Keywords
Benign Prostatic Hyperplasia (BPH), Management Strategies, Emerging Technologies, Quality of Life, Personalized Treatment.
This article is included in the Future of Research (FoR) collection.
This review explored Benign Prostatic Hyperplasia (BPH), a prevalent condition among aging males to elucidate its multifaceted nature and emerging treatment options.
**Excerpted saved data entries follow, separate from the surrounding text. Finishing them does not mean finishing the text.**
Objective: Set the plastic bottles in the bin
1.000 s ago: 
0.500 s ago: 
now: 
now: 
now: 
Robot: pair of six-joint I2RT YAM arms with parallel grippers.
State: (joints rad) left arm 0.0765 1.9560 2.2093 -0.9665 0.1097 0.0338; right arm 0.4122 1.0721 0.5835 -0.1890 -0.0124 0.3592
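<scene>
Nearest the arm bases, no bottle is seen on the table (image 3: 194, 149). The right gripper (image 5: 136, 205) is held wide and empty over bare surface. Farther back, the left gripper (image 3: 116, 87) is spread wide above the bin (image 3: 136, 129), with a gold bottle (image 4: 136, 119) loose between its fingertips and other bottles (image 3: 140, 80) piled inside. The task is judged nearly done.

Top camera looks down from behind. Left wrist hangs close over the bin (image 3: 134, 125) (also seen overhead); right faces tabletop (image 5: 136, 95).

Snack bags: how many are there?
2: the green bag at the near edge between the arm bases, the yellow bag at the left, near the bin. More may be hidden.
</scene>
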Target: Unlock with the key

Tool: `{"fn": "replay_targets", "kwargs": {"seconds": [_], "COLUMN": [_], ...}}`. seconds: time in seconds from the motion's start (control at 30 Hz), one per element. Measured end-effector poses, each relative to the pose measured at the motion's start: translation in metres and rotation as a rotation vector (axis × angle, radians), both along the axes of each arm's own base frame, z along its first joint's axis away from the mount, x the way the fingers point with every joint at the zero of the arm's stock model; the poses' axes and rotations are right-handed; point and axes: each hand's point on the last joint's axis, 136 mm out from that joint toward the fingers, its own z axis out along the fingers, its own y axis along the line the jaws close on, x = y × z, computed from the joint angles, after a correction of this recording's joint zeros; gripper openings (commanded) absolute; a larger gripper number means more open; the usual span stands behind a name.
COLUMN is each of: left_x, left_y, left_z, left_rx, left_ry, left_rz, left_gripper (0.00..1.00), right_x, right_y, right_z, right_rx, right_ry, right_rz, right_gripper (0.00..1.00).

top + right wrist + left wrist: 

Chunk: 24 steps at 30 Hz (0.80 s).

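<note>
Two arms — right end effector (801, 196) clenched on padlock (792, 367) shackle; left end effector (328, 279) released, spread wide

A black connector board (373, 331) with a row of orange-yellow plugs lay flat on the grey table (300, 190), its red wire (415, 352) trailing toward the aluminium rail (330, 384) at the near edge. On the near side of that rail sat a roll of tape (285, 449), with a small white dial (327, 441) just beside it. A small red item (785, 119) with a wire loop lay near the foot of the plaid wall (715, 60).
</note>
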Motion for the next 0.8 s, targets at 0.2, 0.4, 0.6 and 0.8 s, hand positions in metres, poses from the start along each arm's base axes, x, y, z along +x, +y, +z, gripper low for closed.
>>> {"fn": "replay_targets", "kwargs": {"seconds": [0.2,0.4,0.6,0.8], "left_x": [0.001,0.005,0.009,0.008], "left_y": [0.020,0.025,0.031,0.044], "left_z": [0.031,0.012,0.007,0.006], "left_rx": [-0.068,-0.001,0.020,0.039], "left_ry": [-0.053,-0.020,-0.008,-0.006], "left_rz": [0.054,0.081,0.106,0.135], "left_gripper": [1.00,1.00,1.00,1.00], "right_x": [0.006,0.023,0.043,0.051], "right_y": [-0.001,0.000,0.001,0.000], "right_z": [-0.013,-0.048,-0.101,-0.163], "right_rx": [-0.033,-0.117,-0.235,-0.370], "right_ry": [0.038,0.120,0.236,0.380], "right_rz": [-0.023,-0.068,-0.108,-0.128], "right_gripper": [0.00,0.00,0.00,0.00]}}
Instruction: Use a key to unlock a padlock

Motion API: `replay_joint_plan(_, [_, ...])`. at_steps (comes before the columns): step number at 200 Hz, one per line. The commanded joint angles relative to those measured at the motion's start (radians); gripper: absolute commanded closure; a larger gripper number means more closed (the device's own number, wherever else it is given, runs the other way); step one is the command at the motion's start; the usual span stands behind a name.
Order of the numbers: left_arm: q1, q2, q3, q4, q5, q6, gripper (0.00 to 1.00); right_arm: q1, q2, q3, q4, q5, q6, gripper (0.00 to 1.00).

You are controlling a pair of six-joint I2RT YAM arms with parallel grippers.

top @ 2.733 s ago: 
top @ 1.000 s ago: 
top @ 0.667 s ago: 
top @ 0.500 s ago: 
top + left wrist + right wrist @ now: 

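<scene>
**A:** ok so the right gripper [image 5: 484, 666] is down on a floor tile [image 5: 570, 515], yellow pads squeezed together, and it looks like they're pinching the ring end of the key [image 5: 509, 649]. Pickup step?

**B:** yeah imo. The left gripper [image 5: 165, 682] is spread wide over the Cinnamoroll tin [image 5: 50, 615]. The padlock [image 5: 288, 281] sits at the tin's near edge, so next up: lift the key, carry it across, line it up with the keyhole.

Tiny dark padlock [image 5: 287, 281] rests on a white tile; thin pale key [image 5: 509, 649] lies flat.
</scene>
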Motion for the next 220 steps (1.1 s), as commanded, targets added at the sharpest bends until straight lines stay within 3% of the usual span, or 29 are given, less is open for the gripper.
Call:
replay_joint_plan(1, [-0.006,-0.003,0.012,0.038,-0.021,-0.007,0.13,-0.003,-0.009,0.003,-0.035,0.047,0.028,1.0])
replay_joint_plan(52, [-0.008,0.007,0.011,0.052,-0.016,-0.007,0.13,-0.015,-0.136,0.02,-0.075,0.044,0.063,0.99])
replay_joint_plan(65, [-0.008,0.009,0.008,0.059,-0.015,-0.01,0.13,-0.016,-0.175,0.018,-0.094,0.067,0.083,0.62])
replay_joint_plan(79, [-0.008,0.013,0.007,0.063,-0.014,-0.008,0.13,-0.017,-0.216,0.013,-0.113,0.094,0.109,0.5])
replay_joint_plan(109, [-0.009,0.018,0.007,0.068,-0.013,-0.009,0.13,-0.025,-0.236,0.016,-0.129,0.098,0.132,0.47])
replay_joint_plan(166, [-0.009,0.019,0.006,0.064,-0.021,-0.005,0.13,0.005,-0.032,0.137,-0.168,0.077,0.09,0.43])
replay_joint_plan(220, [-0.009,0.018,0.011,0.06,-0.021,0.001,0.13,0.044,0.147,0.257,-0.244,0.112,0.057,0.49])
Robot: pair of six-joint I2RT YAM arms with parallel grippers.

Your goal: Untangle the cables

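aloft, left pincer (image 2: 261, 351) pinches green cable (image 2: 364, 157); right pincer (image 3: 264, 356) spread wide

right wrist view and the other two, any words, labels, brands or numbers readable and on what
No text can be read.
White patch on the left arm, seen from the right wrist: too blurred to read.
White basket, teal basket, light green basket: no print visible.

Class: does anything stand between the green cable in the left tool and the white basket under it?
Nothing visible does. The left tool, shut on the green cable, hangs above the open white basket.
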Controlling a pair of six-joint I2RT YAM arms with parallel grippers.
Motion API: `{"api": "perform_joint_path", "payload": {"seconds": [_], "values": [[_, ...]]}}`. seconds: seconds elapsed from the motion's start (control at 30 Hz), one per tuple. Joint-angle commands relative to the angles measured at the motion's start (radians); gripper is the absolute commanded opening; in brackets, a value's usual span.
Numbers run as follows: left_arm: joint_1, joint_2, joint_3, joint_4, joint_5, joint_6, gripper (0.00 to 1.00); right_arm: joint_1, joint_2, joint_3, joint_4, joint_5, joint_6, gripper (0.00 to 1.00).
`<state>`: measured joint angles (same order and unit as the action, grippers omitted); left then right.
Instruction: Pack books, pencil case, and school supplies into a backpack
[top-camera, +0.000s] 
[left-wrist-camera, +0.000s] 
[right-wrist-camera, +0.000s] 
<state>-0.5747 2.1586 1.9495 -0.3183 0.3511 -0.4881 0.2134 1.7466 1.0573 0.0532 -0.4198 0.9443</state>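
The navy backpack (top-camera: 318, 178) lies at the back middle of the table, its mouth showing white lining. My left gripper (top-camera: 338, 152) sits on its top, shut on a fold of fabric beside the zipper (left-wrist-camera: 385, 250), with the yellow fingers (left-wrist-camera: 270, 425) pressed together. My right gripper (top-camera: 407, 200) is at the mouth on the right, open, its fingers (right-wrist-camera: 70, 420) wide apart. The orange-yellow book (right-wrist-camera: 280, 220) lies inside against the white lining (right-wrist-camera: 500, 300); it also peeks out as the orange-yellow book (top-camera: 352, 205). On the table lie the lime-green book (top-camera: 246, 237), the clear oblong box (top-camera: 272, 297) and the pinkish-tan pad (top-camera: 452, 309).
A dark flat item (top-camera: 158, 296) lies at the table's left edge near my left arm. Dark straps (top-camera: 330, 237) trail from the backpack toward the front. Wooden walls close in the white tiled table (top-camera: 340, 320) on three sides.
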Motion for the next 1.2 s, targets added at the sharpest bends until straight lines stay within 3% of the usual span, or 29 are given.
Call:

It meticulously examined the pathophysiology, risk factors, and clinical presentation of BPH to shed light on its profound impact on the quality of patients’ lives. The review comprehensively presented management strategies, including pharmacological and surgical interventions, emphasizing the importance of tailored or individualized treatment plans. Furthermore, it scrutinized the emergence of technologies like laser therapy and minimally invasive procedures for their efficacy and safety profiles in managing BPH. The review culminates by underscoring the imperative for ongoing research endeavors to refine therapeutic approaches and optimize outcomes for individuals grappling with BPH to pave the way for enhanced patient care and well-being.
Benign Prostatic Hyperplasia (BPH), Management Strategies, Emerging Technologies, Quality of Life, Personalized Treatment.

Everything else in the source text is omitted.